With these funds, extensive discussions were conducted
internationally amongst sleep, respiratory and cardiovascular
investigators and, with additional equipment grants from the
device companies Compumedics and ResMed, a preliminary
study was conducted in Shanghai to test the validity of a simple
screening device for diagnosing OSA in patients entering the
trial. Work then began on the final study design and research
plan, and a major untied start-up grant was provide by the
Respironics Foundation to develop and launch the study.
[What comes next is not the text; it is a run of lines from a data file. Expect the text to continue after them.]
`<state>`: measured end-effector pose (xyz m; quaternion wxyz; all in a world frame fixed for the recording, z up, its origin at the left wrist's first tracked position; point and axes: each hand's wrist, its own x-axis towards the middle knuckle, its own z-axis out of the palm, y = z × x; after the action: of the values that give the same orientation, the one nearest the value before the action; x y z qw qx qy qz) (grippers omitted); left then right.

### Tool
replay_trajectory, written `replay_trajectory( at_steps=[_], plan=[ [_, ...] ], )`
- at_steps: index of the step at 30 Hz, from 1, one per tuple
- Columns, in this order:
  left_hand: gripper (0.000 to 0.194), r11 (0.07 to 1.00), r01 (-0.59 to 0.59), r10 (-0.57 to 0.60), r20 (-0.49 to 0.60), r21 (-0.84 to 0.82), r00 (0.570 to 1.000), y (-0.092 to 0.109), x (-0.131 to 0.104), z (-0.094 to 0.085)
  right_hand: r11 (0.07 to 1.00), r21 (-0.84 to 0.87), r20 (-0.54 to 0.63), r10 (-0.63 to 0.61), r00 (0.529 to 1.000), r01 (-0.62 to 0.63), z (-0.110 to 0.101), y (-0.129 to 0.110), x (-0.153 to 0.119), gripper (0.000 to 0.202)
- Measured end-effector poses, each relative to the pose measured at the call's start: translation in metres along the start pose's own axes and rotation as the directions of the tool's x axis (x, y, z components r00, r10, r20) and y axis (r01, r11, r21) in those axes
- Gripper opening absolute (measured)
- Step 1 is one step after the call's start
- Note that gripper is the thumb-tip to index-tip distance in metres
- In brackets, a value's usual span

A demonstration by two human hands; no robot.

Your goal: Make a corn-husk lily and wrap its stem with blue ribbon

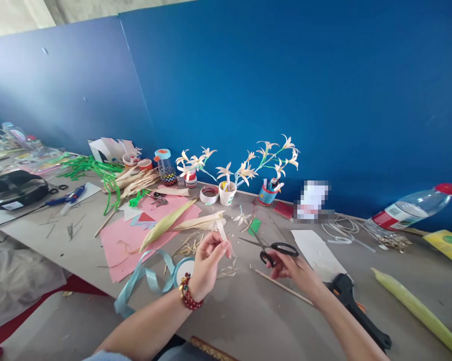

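Observation:
Between the thumb and fingers of my left hand [209, 258] is a pale strip of corn husk [221, 231], held upright above the table. My right hand [288, 268] grips black-handled scissors [264, 244] by the loops; their blades are apart and point left, clear of the strip. Small husk scraps [229, 272] lie below my left hand. A light blue ribbon roll [183, 271] sits beside my left wrist, its loose end trailing left. Under my right hand lies a thin stick [282, 286]. One pale husk flower [242, 217] rests just beyond the scissors.
A black glue gun [355, 311] lies by my right forearm, near a green husk [417, 306] and a tilted bottle [410, 213]. Husk flowers [244, 170] stand in cups at the back. Pink paper [116, 240] and green wires [94, 168] spread leftward.

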<state>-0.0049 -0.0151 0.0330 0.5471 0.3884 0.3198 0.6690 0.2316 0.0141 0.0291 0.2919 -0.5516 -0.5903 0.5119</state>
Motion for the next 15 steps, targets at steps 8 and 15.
replay_trajectory(
  at_steps=[8,15],
  plan=[
    [0.025,0.995,0.1,-0.102,0.057,0.026,0.993,-0.003,-0.004,0.004,0.801,0.598,0.15,-0.088,0.985,-0.02,0.02,-0.022,-0.044,0.045],
    [0.024,0.993,0.118,-0.118,0.013,-0.01,0.993,-0.003,0.0,0.009,0.746,0.66,0.32,-0.172,0.931,-0.089,0.041,-0.017,-0.049,0.034]
  ],
)
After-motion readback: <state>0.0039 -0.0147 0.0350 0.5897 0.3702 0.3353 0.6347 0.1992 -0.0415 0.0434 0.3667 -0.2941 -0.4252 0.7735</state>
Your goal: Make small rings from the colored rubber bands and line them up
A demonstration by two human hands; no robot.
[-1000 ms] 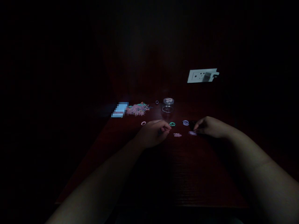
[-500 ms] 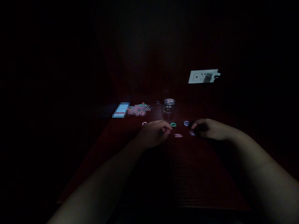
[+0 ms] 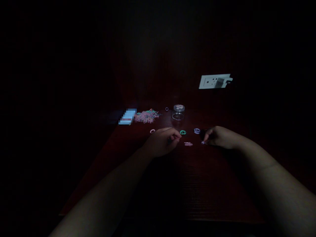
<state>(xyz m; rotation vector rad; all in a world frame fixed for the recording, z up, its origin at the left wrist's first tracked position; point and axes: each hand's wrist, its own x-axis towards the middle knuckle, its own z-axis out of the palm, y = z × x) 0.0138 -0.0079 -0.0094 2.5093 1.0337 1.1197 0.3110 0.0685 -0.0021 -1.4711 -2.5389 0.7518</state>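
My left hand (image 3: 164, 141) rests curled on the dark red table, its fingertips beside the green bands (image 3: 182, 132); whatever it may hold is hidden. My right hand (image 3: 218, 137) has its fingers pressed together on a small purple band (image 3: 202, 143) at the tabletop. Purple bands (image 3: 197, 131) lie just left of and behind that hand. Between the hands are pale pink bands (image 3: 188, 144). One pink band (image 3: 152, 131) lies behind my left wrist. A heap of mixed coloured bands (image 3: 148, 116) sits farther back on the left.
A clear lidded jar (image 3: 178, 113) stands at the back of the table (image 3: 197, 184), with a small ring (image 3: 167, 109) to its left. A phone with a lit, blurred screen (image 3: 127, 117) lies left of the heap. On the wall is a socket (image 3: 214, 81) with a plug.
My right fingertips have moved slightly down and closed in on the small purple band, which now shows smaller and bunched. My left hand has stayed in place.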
It was decided that the study would be a randomised
control trial of CPAP treatment in OSA patients focussing on
“hard” cardiovascular endpoints such as myocardial infarction
and stroke, rather than confined to surrogate markers of
cardiovascular risk such as blood pressure, lipids and glucose
metabolism. The rationale for this decision was twofold. First,
we believed that the results of such a trial would ultimately have
a much greater impact on clinical decision making than another
trial focussing on known secondary markers of cardiovascular
risk. Secondly, the pathogenic pathways whereby OSA could
lead to CV events are likely to be multiple and the relative
importance of one mechanism over another is unknown. Thus,
we considered an approach that measured the outcome of
CPAP treatment on a composite of downstream cardiovascular
events, and which did not assume a dominant mechanism or
mechanisms for increased cardiovascular risk, was preferable.
Having made this decision, there were four important remaining
questions. (i)Would the study be best designed as a primary
or secondary prevention RCT? (ii) How and where would the
patients be recruited? (iii) Should the diagnosis of OSA be
made using an ambulatory screening device or would it require
hospital sleep laboratory facilities? (iv) What were the important
ethical considerations in randomising approximately half the
OSA patients to no CPAP treatment for several years? and (v)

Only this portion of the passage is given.